Lean manufacturing and enterprise resource planning software have a long history of working in different capacities. Lean strategies have always been about minimizing waste, while ERP has been more focused on making sure that there is always stock available for customers. Both attain efficiencies in the production process in different ways, which causes a conflict when both are used at the same time. With new platforms such as Microsoft Dynamics NAV 2015, there is a greater degree of integration between the two practices to encourage the greatest amount of productivity and efficiency. However, to understand what can be attained with ERP and Lean, it's important to understand what keeps both practices from being successful when combined.

The pull of too much
The major differences between ERP and lean manufacturing can be found at two particular pain points, according to Industry Week. They are in materials planning and production scheduling. However, both rely on basic structural principles in manufacturing that have existed for years. ERP's strength, on the one hand, is based on analysis of sales forecasts, producing as much as customers are expected to purchase. On the other, lean relies on actual orders themselves, with a significant amount of attention and effort going towards scheduling an order so that it's completed when the customer wants it.
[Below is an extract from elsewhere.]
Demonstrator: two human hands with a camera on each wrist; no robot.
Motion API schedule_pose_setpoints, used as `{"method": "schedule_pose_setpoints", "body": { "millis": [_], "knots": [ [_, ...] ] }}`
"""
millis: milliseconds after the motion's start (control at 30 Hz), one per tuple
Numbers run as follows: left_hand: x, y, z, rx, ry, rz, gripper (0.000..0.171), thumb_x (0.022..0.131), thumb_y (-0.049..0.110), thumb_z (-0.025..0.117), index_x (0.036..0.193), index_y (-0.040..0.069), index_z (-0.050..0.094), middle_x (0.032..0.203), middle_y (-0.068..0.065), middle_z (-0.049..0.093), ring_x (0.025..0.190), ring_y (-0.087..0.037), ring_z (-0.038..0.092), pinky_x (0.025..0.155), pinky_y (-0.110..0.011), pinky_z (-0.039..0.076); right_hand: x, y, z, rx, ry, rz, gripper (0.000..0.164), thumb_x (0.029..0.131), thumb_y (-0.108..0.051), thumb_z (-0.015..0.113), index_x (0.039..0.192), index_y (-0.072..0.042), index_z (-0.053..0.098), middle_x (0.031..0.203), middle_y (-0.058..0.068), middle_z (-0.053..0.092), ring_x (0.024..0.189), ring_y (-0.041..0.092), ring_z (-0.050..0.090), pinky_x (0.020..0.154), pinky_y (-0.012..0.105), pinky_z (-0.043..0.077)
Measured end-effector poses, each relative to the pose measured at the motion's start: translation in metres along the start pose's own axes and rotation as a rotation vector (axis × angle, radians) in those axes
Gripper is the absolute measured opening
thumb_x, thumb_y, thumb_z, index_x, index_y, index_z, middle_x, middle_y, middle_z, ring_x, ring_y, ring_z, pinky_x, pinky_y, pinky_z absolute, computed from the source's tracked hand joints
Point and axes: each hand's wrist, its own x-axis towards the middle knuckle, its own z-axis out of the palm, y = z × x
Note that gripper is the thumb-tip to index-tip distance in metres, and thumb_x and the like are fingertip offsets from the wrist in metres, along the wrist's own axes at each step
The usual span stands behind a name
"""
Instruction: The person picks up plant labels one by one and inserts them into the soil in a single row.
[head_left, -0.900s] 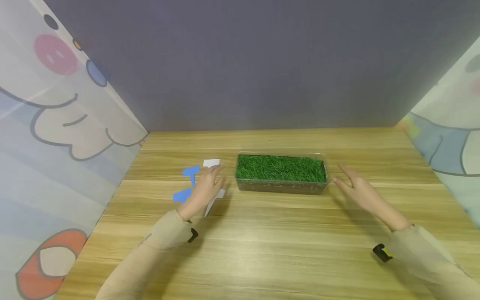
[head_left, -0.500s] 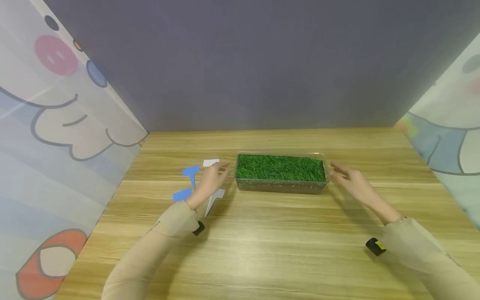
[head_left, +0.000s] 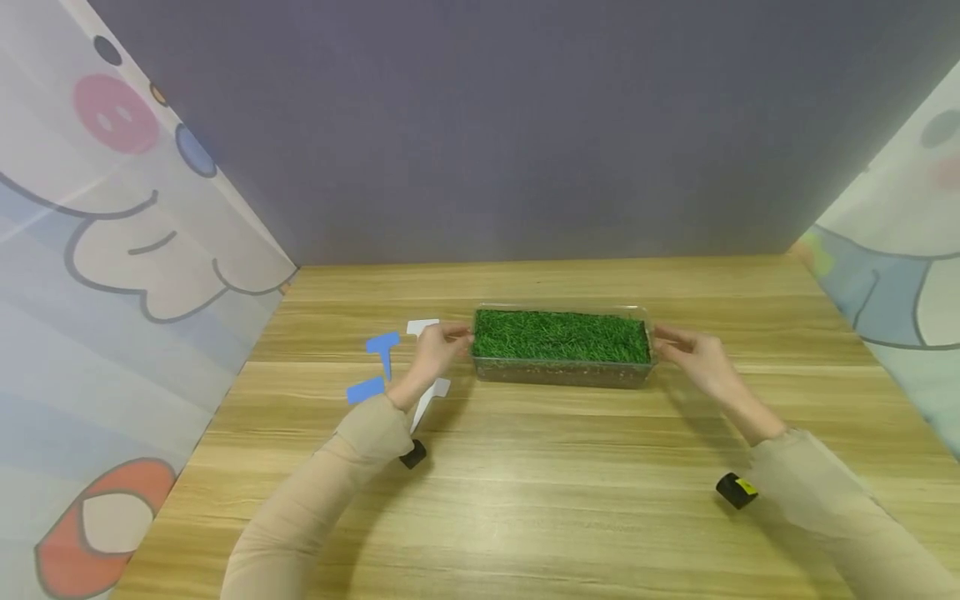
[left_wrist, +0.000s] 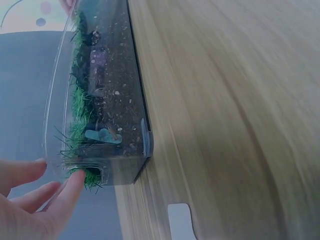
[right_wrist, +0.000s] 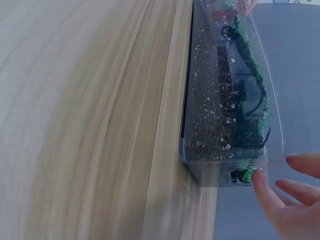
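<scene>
Probably the clear plastic grass planter (head_left: 562, 374), at the table's (head_left: 562, 500) twelve o'clock, is heavy with soil (right_wrist: 212, 110) and a bit bendy. Best hold its end slots (right_wrist: 242, 175) at nine and three, where the left hand (head_left: 437, 350) and right hand (head_left: 703, 360) reach, fingers loosely spread.

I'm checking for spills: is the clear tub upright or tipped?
Upright: the clear tub sits base-down on the table, its green grass facing up.
</scene>
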Motion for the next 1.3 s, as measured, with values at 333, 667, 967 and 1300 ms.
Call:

The difference between these two focuses is often known as push versus pull strategy, which juxtapose each other. Push-based ERP would find that lean concepts may not take into account changes in demand, while those who utilize pull-based techniques such as the kanban system and just-in-time scheduling would see ERP as wasteful. This is not to say that both have been integrated in a company, but historically, these two systems are considered siloed from one another, with ERP delegated to specific functions that don't heavily interfere with the production process.

Getting a better system
However, more recent ERP systems such as NAV 2015 do take into account lean strategies, giving companies a more agile method of production over time. The software gives companies an incentive to upgrade their legacy ERP systems. There are other good reasons to do that as well, according to ERP Focus. For one, techniques such as kanban are more concerned with satisfying customers than cutting costs over the long term. Many factories deploy ERP with cost savings in mind, running into contradiction with meeting demand as it comes simply because it doesn't match the total production schedule over the next year. In essence, it becomes impossible to truly implement lean processes.

One aspect of ERP that is gaining ground with new software is single minute exchange of dies, a lean process. The process allows workers to change the setup of machinery for an upcoming order while the current one is being produced. This not only maximizes efficiency, but also creates grounds for companies to be flexible, especially if they seek to run a made-to-order operation. This process can only be found with ERP solution such as Dynamics NAV 2015. Many legacy systems would have resort to workarounds, which tend to negate the effectiveness of the practice.